ASSIGNMENT |
It is required that all of the data be written out exactly.

GIVEN INFORMATION |
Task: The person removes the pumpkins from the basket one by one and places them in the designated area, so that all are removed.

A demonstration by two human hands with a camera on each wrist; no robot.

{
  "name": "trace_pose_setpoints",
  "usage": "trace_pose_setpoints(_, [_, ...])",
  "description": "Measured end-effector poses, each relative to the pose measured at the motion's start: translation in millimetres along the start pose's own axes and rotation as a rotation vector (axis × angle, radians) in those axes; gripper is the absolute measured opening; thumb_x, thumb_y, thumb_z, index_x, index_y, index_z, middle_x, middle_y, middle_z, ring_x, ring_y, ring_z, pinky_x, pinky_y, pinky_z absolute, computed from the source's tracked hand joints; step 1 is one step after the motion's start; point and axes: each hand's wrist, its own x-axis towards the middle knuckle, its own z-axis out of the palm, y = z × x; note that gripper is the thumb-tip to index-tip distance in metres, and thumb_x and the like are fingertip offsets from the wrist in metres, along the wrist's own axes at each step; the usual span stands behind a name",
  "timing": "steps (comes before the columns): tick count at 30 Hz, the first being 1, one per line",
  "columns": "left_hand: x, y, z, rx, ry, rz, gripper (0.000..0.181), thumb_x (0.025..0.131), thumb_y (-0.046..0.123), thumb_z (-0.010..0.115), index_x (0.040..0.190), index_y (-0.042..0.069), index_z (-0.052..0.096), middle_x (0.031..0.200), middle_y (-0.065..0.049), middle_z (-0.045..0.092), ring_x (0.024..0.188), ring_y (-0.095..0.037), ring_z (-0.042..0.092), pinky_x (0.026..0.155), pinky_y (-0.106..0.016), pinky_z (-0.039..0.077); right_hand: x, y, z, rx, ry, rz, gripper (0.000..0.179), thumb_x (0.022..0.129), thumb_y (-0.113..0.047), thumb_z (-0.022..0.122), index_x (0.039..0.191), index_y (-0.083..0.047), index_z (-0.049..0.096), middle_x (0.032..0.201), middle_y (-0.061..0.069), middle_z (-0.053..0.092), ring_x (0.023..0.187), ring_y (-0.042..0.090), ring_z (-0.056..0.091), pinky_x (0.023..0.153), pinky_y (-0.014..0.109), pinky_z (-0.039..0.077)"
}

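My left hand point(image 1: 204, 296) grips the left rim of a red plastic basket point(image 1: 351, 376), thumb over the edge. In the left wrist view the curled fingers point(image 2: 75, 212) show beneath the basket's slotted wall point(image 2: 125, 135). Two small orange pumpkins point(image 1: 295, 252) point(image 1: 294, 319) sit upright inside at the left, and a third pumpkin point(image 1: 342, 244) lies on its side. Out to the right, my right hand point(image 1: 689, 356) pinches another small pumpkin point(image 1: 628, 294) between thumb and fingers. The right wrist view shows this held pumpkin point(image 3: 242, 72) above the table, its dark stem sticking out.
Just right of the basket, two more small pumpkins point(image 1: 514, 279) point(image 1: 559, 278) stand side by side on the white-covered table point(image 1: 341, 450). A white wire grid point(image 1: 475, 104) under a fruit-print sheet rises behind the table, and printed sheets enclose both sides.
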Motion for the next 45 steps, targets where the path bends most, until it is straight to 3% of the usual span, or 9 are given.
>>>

REPLY TO THE TASK |
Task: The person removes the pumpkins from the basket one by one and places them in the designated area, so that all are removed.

A demonstration by two human hands with a camera on each wrist; no robot.

{
  "name": "trace_pose_setpoints",
  "usage": "trace_pose_setpoints(_, [_, ...])",
  "description": "Measured end-effector poses, each relative to the pose measured at the motion's start: translation in millimetres along the start pose's own axes and rotation as a rotation vector (axis × angle, radians) in those axes; gripper is the absolute measured opening; thumb_x, thumb_y, thumb_z, index_x, index_y, index_z, middle_x, middle_y, middle_z, ring_x, ring_y, ring_z, pinky_x, pinky_y, pinky_z absolute, computed from the source's tracked hand joints; step 1 is one step after the motion's start; point and axes: each hand's wrist, its own x-axis towards the middle knuckle, its own z-axis out of the palm, y = z × x; note that gripper is the thumb-tip to index-tip distance in metres, and thumb_x and the like are fingertip offsets from the wrist in metres, along the wrist's own axes at each step; the usual span stands behind a name",
  "timing": "steps (comes before the columns): tick count at 30 Hz, the first being 1, one per line",
  "columns": "left_hand: x, y, z, rx, ry, rz, gripper (0.000..0.181), thumb_x (0.025..0.131), thumb_y (-0.046..0.123), thumb_z (-0.010..0.115), index_x (0.040..0.190), index_y (-0.042..0.069), index_z (-0.052..0.096), middle_x (0.031..0.200), middle_y (-0.065..0.049), middle_z (-0.045..0.092), ring_x (0.024..0.188), ring_y (-0.095..0.037), ring_z (-0.042..0.092), pinky_x (0.026..0.155), pinky_y (-0.106..0.016), pinky_z (-0.039..0.077); right_hand: x, y, z, rx, ry, rz, gripper (0.000..0.179), thumb_x (0.022..0.129), thumb_y (-0.113..0.047), thumb_z (-0.022..0.122), index_x (0.039..0.191), index_y (-0.083..0.047), index_z (-0.049..0.096), middle_x (0.032..0.201), middle_y (-0.061..0.069), middle_z (-0.053..0.092), ring_x (0.023..0.187), ring_y (-0.042..0.090), ring_z (-0.056..0.091), pinky_x (0.023..0.153), pinky_y (-0.014..0.109), pinky_z (-0.039..0.077)"
}

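My left hand point(image 1: 204, 296) grips the left rim of a red plastic basket point(image 1: 351, 376), thumb over the edge. In the left wrist view the curled fingers point(image 2: 75, 212) show beneath the basket's slotted wall point(image 2: 125, 135). Two small orange pumpkins point(image 1: 295, 252) point(image 1: 294, 319) sit upright inside at the left, and a third pumpkin point(image 1: 342, 244) lies on its side. Out to the right, my right hand point(image 1: 689, 356) pinches another small pumpkin point(image 1: 628, 294) between thumb and fingers. The right wrist view shows this held pumpkin point(image 3: 242, 72) above the table, its dark stem sticking out.
Just right of the basket, two more small pumpkins point(image 1: 514, 279) point(image 1: 559, 278) stand side by side on the white-covered table point(image 1: 341, 450). A white wire grid point(image 1: 475, 104) under a fruit-print sheet rises behind the table, and printed sheets enclose both sides.
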Motion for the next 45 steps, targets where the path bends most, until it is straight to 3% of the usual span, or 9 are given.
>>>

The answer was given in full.